Deitchman, who had revived Godel’s border-sealing project and transformed it into an electronic fence, took a different view of ARPA’s efforts. He later acknowledged the barrier was a strategic failure but argued it was a technological success. It failed to slow the Vietcong’s progress, but it demonstrated for the first time a way to automate the “sensor-to-shooter process.” In other words, it sped up the process of killing. The failed barrier became, as Deitchman wrote many years later, the first articulation of “network centric warfare,” a term that would gain currency in the Pentagon in the early years of the twenty-first century. Deitchman, at least back in 1966, believed that science could alter the course of the war in Vietnam, and he was about to take Godel’s place as the head of AGILE.
CHAPTER 10
Blame It on the Sorcerers
“Do you see anything on this card that reminds you of a penis?”

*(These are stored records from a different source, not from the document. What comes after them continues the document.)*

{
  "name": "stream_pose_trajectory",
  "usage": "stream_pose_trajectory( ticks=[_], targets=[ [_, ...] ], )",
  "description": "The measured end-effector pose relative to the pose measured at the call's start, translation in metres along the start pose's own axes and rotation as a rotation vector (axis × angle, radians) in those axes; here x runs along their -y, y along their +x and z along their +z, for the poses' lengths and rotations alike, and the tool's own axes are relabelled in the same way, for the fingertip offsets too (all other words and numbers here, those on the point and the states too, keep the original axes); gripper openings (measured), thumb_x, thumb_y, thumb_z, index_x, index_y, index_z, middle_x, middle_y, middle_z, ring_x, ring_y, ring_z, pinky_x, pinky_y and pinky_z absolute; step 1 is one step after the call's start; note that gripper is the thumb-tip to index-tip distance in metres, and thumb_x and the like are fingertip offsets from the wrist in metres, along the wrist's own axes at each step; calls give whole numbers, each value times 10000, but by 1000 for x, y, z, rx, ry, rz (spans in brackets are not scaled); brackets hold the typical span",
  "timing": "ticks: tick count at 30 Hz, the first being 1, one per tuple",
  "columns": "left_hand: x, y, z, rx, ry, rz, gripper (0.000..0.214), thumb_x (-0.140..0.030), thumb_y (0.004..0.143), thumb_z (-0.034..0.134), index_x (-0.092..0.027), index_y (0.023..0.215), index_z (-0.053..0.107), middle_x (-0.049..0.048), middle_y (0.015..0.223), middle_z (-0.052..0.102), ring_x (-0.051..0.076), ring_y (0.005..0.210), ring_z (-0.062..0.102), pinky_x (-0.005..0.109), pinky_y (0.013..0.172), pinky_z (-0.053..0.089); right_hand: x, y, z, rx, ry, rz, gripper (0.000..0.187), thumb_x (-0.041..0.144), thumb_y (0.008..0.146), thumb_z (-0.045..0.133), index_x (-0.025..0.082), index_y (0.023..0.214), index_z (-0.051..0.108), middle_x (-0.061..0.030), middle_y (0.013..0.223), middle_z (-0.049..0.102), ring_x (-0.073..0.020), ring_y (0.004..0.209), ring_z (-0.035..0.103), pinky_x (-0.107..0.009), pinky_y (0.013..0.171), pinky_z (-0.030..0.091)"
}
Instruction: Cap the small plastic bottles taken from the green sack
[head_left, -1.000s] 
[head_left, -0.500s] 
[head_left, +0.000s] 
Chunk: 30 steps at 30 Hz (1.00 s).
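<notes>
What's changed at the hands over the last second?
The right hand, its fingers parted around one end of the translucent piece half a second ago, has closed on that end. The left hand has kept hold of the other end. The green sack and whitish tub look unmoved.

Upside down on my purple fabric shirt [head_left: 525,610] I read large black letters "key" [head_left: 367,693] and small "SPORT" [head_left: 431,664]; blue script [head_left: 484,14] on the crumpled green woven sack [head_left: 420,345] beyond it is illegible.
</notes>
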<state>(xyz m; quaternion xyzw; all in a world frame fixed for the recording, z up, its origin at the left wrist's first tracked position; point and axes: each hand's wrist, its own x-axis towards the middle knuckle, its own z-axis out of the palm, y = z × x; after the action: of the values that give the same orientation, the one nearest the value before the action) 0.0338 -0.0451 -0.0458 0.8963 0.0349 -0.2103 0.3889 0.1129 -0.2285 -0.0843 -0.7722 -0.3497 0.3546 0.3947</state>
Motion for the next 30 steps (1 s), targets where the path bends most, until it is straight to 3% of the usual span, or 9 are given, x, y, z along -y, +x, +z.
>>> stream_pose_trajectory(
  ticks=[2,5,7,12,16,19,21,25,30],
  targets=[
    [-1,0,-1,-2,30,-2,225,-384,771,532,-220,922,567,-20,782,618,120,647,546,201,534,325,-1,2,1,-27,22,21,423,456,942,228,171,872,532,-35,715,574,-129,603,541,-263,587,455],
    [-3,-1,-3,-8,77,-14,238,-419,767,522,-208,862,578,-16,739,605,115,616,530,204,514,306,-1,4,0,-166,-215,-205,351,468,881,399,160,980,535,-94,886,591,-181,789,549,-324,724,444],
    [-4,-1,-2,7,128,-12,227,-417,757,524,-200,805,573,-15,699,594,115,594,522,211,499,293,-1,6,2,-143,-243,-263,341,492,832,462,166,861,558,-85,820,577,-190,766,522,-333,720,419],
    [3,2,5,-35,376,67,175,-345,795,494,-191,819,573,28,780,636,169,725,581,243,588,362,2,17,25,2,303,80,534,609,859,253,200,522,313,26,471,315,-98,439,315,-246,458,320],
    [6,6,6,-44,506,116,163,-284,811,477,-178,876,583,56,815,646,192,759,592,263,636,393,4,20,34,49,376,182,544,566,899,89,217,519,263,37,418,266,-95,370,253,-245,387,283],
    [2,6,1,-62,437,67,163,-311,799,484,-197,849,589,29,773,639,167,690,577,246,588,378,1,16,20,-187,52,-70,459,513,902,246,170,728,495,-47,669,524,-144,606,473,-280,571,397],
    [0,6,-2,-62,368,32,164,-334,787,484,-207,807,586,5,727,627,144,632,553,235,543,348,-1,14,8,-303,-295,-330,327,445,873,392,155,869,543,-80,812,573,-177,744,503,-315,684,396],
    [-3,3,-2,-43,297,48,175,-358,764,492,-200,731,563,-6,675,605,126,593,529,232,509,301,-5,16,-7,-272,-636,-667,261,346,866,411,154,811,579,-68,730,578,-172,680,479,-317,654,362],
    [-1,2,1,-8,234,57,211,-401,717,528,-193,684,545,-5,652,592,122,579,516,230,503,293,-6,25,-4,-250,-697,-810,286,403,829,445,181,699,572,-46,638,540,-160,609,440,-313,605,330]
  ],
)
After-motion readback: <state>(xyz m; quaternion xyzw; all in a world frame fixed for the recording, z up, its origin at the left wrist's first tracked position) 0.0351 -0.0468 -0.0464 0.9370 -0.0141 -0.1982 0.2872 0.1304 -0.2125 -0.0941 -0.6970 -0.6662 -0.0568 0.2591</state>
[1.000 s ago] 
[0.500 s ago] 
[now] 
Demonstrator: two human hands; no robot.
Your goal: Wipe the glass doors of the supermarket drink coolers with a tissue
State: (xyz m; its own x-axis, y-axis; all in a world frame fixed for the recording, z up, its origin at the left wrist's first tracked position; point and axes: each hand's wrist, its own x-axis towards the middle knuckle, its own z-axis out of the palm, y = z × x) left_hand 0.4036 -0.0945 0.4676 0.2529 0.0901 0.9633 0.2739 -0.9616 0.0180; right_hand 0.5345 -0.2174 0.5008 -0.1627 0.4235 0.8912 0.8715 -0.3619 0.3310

Walter Slote, a New York psychotherapist, handed the ink-blot-stained piece of paper to the Vietcong fighter.
“No, sir,” the fighter replied curtly.
“How about this top part?” Slote asked.
“No.”
Slote persevered: “Do you see anything here on this card that reminds you of a woman’s vagina?”
“No,” he replied.
Neither man was in a particularly good mood. Slote was frustrated because he had been fruitlessly going through these cards, part of the classic Rorschach test, and the Vietcong fighter was unhappy because he was sitting in a Saigon prison staring at ink blots, rather than planting bombs and killing Americans.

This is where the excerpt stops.